---------- Given records

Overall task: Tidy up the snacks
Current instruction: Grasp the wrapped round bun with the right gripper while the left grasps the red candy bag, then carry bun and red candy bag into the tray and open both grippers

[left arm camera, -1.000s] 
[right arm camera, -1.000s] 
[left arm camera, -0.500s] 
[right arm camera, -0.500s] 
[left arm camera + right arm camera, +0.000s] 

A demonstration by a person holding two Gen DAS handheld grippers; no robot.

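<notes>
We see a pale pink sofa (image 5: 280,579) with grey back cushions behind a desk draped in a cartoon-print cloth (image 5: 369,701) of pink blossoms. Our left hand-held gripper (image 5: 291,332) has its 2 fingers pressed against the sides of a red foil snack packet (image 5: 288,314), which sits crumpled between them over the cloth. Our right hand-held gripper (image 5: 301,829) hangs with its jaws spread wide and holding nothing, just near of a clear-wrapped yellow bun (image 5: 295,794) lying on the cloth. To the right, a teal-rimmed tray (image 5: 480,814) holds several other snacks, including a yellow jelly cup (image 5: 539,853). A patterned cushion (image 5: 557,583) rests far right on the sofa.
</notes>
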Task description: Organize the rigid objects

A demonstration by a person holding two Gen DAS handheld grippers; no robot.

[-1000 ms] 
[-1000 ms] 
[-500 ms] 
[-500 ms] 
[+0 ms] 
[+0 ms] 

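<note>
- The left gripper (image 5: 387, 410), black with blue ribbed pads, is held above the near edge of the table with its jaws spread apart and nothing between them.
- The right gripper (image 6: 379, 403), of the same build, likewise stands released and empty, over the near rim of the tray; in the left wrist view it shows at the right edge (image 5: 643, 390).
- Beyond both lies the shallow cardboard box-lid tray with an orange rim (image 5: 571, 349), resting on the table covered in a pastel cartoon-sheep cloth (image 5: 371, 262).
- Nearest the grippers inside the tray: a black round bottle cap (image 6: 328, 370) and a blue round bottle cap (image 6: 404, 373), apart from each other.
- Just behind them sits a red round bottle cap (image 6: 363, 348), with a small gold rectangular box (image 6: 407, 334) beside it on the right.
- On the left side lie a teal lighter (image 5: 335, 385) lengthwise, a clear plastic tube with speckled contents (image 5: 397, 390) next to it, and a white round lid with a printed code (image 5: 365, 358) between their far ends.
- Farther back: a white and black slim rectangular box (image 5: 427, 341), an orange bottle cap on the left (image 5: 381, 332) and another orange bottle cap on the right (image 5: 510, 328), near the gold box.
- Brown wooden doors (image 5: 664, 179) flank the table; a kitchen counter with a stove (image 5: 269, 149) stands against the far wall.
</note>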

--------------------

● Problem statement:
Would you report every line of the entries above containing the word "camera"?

● Exercise output:
[left arm camera, -1.000s] 
[right arm camera, -1.000s] 
[left arm camera, -0.500s] 
[right arm camera, -0.500s] 
[left arm camera + right arm camera, +0.000s] 

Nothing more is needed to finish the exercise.